Selective Androgen Receptor Modulator GTx-024: A New Effective Treatment for Cancer Cachexia?

H. Jack West, MD, Founder, President and CEO

Anorexia-cachexia syndrome (ACS), a negative spiral of diminished appetite and weight loss (lean body mass), is a common problem in many kinds of cancer, where it not only leads to patient weakness and diminished function but is also associated with shorter survival.  While it’s possible that the ACS is a late effect that might be an irreversible product of progression of an underlying cancer, it may also be that ACS directly contributes to a patient’s decline by making them unable to tolerate further cancer therapy.

GTx-024, also now known as Ostarine™ or enobosarm, is a selective androgen receptor modulator (SARM), which activates the androgen (male hormone) receptor and leads to the activation of a wide range of genes in the cell, the net result of which being increased muscle mass, increased bone mass, and often an increase in mood, energy level, sense of well being, and libido.  Not surprisingly, these are the exact opposite effects we routinely see in men placed on androgen suppression as a common (and effective) treatment for prostate cancer.  Risks include increased hair growth/virilization in women, prostate stimulation and hyperplasia (excess growth) in men, elevated red blood cell counts (potentially to levels above normal), decrease in HDL cholesterol (the “good cholesterol” associated with exercise and decreased risk of cardiac events), and potentially abnormalities in liver function tests.

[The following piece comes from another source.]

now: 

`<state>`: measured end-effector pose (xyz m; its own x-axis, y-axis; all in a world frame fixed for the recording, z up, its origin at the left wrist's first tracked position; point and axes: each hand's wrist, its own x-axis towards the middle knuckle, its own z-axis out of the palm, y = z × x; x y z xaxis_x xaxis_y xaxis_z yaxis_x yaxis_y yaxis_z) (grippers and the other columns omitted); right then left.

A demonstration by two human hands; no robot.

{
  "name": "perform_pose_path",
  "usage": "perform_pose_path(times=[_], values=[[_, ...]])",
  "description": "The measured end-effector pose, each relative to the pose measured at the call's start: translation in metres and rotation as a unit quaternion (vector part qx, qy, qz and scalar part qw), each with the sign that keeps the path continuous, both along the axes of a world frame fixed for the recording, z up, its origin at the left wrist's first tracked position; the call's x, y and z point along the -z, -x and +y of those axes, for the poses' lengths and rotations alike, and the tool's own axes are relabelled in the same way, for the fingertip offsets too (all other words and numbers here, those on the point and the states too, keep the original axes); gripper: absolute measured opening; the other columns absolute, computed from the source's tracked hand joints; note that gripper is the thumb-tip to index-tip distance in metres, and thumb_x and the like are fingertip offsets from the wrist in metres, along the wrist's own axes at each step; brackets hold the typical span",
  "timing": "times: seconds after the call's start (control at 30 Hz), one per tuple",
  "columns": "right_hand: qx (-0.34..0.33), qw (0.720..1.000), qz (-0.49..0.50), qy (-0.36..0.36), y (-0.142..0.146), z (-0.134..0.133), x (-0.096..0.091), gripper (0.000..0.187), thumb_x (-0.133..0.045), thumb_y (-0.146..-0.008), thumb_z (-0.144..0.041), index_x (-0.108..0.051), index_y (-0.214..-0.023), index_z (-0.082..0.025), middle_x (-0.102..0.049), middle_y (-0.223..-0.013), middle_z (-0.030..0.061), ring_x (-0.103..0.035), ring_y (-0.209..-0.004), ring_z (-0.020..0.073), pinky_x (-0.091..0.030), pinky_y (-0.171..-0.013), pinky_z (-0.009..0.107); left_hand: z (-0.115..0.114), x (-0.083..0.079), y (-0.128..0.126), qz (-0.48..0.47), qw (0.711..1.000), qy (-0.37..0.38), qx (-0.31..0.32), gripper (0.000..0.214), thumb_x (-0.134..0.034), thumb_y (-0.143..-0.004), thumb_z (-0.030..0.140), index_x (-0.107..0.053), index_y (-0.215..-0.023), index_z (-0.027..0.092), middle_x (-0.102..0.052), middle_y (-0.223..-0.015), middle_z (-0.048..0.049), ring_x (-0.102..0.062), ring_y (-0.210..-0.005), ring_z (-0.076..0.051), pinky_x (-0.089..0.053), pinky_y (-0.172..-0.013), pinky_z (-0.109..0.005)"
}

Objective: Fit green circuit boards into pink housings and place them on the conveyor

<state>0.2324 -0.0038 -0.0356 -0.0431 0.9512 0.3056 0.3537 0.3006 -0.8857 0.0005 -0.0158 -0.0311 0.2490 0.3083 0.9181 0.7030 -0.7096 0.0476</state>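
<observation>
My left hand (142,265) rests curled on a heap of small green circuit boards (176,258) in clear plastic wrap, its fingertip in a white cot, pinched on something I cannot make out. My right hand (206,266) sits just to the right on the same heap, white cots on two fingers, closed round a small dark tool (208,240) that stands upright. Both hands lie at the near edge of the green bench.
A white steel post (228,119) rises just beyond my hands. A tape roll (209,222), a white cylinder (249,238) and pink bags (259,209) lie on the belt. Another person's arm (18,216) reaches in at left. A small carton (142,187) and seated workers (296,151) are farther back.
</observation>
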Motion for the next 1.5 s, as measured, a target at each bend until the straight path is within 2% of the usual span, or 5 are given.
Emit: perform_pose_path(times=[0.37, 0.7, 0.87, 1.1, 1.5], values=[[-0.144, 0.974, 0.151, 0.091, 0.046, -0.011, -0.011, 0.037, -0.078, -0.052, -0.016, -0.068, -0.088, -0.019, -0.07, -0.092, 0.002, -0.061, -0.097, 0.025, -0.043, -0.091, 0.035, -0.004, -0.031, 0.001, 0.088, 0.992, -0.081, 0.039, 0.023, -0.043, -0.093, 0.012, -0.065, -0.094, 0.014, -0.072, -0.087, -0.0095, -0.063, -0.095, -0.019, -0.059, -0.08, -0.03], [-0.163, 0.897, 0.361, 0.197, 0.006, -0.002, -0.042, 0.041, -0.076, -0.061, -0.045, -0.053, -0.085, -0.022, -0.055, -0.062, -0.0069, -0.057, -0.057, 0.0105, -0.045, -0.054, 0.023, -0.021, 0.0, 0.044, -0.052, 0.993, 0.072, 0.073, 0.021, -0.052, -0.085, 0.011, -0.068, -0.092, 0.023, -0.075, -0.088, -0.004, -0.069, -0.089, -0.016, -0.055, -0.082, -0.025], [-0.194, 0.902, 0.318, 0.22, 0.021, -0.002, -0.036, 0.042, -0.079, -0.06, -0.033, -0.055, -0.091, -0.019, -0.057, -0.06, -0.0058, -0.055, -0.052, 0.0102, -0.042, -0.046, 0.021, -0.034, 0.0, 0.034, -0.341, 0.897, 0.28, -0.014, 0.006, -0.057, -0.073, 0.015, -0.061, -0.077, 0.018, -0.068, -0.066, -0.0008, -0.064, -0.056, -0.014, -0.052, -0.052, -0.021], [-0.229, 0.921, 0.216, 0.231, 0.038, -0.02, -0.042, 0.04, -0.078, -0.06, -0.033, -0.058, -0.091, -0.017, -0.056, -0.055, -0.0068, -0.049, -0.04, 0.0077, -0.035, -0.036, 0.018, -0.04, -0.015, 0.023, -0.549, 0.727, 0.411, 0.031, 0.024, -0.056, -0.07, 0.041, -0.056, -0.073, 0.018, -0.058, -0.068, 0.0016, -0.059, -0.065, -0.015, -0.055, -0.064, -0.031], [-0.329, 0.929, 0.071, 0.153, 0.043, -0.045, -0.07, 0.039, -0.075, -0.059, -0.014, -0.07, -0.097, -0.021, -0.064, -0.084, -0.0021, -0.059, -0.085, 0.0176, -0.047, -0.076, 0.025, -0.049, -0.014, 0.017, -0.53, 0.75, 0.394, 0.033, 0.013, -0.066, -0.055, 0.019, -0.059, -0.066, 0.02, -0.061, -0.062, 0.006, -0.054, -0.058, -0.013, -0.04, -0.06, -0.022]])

The phase I and II studies in patients with cancer-associated weight loss thus far have pretty consistently shown that treatment with daily oral GTx-024 leads to a modest (typically 1-2 kg) increase in lean body mass after 16 weeks, while recipients of placebo had no change or a trend toward slight further weight loss.  The GTx-024 studies also assessed physical function with a stair climb function, assessing both the time required to ascend stairs and “power”.  The pattern is the same as with body mass: there is a modest but statistically significant improvement in stair climb function in recipients of GTx-024, but little or no change in recipients of placebo.  Here are some figures that represent the results in the subset of patients with NSCLC, for instance:

In addition, improvement in function on the stair climb exercise was also associated with an improvement in quality of life on an “anorexia-cachexia scale” (so the questions were specifically related to eating and weight issues, not more global qualify of life).  More importantly, one subset analysis of this work also suggested that a worse survival associated with weight loss could be abrogated with the addition of GTx-024.

 

Because ACS is a particularly common problem in NSCLC, and the early results with GTx-024 looked quite favorable in NSCLC patients, the company developing GTx-024 (GTx) is conducting two trials in which patients with NSCLC who will be randomized to receive GTx-024 or placebo while receiving either a combination of a platinum with a taxane chemotherapy, such as Taxol (paclitaxel) or Taxotere (docetaxel) in the “POWER-1” trial, or a platinum with a non-taxane chemo in the “POWER-2” trial:

The studies will be designed to look at the primary endpoints of lean body mass and physical function after 84 days on treatment. 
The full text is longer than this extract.